The following dynamic motive models are based on momentum conservation. Pushing and pulling rely on the mechanics of linear momentum conserved as two masses separate or approach each other and then "rejoin" in an inelastic collision. This equal and opposite law also applies in angular actions. Rotation necessitates counter rotation. However, many of the counter reactions are synergistically consumed by constraints on the wheels grounding to the Earth's huge moment of inertia allowing only path-aligned actions to run free.

Rotation and Vectors

Vector and other various notations used in this study are described in Table 1 on the right. Distinctions among the different contexts in which vectors are commonly used have been made. For example, the free vector V̅ is decorated differently depending on whether it is being used as a position, bound as a ray, needed as a direction unit only or as a magnitude. Three dimensional vectors are used throughout.

Some aspects of rotation are purely geometric. For example, suppose a linear (aka. path, arch) velocity of a rotation is established at one point p͆ at radius r̚p from its turn-center T͆c. Then the path velocity of another point q͆ on the same rotating object is proportional to that at p͆ via vρp/vρq = rp/rq. Note, in the following "ρ" is used as a symbol indicating "path".

For objects constrained to motion on a path, a pattern that determines the amount of vector action imparted along a divergent path is most useful. The dot product gives the magnitude of the vector v̚ anchored at the path origin that aligns with the path ρ̑; a scalar. Multiplying by the path direction unit ρ̑ then gives the result u̚ as a ray with the direction of the path at the path origin. Note the parentheses in the following equation emphasize the order of operations. In many vector equations order does matter, but hints like parentheses may be omitted because there are other conventions at play.

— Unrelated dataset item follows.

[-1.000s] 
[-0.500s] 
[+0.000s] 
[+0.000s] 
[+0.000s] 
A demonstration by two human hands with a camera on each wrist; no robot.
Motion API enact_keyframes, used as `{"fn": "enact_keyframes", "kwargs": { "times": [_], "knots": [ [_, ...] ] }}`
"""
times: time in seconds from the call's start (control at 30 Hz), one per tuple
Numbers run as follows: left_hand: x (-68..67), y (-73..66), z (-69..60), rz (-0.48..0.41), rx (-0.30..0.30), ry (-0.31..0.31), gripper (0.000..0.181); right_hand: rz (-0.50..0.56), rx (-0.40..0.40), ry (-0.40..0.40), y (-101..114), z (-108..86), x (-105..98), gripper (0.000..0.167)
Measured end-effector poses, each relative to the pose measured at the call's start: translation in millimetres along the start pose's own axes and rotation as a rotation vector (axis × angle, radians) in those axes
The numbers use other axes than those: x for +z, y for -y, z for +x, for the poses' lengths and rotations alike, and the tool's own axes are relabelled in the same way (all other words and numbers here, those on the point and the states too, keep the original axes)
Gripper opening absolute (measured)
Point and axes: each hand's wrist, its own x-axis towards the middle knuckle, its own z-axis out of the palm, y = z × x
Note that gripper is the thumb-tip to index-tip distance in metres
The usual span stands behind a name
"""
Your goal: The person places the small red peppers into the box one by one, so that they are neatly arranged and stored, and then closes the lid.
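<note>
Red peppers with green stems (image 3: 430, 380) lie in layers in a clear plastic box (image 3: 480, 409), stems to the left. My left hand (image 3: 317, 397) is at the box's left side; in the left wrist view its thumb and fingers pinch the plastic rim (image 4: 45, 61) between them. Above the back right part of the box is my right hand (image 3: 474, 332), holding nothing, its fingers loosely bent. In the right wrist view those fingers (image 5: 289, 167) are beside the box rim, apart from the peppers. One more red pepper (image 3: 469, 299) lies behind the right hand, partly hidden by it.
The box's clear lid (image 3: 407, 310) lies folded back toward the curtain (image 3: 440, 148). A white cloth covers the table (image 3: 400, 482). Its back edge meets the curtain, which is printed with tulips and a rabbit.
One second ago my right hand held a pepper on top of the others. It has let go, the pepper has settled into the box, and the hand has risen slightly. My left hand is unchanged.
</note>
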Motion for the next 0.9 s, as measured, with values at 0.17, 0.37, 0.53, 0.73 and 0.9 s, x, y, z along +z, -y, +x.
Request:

eqn rv1: u̚ = (v̚ · ρ̑) ρ̑

Some vector patterns used in the derivation of the mathematical models of the physical dynamics of the Trikke are derived in Appendix A. For example, it is often necessary to solve a cross-product for one of its arguments. Cross Product Inverse shows one such derivation. Likewise, how to find the lever-arm of an action to a point of rotation is given in the Lever-Arm derivation. Vector Decomposition shows how lever-arms are important in deducing the motion of objects.

Some well known laws and theorems of Physics are also employed like Newton's Third Law and the Parallel Axis Theorem for moment of inertia.

Jetting Path Action Vectors

Gaining and maintaining top speed on a Trikke requires the mastery of alternate hemijetting (aka. jetting). A "jet" is the simplest and most direct motive mechanism of the three explored in this study. A rider generates a jet impulse in various ways involving the body core, legs and feet and/or shoulders and arms. Pinning the rider's center of mass to the inside of the turn and generating quick body rotation while thrusting a well placed foot on the outside of a turn does the trick. Subtle, well-coordinated arm, body tilting and slumping motions can increase effectiveness. However, upper body or lower body techniques can also be effective on their own. Alternating the techniques makes Trikking a total body fitness machine. Each motive mechanism feeds into the Jetting Model to produce locomotion. Jetting is the most basic motive mechanism of the Trikke and easiest to grasp.

Jetting as a Lever

Figure 5 illustrates the simplicity of "Jetting" to move the center of mass (purple dot) of a rotating system. Constrained to turn around its turn center (black dot) by its wheels, a Trikke rider initiates a rotation action (orange ray) by twisting and pushing into the guide-wheel path (brown arc). The entire Trikke-Rider System must turn at the same angular rate as the guide-wheel. Doing so, each part of the Trikke has a velocity at a right angle to its turn-ray, which originates at the turn-center. The distance between the turn-center and the part is its turn-radius. Divide the part's turn-radius by that of the guide-wheel's contact point to get its portion of the guide-wheel's speed. In the figure, the velocity of the Load (purple ray) is B/A times the speed of the guide-wheel contact, but at a right angle to the purple turn-ray. In this case, B/A is less than one, but when the guide-wheel turns in the other direction, B/A can be briefly greater than one.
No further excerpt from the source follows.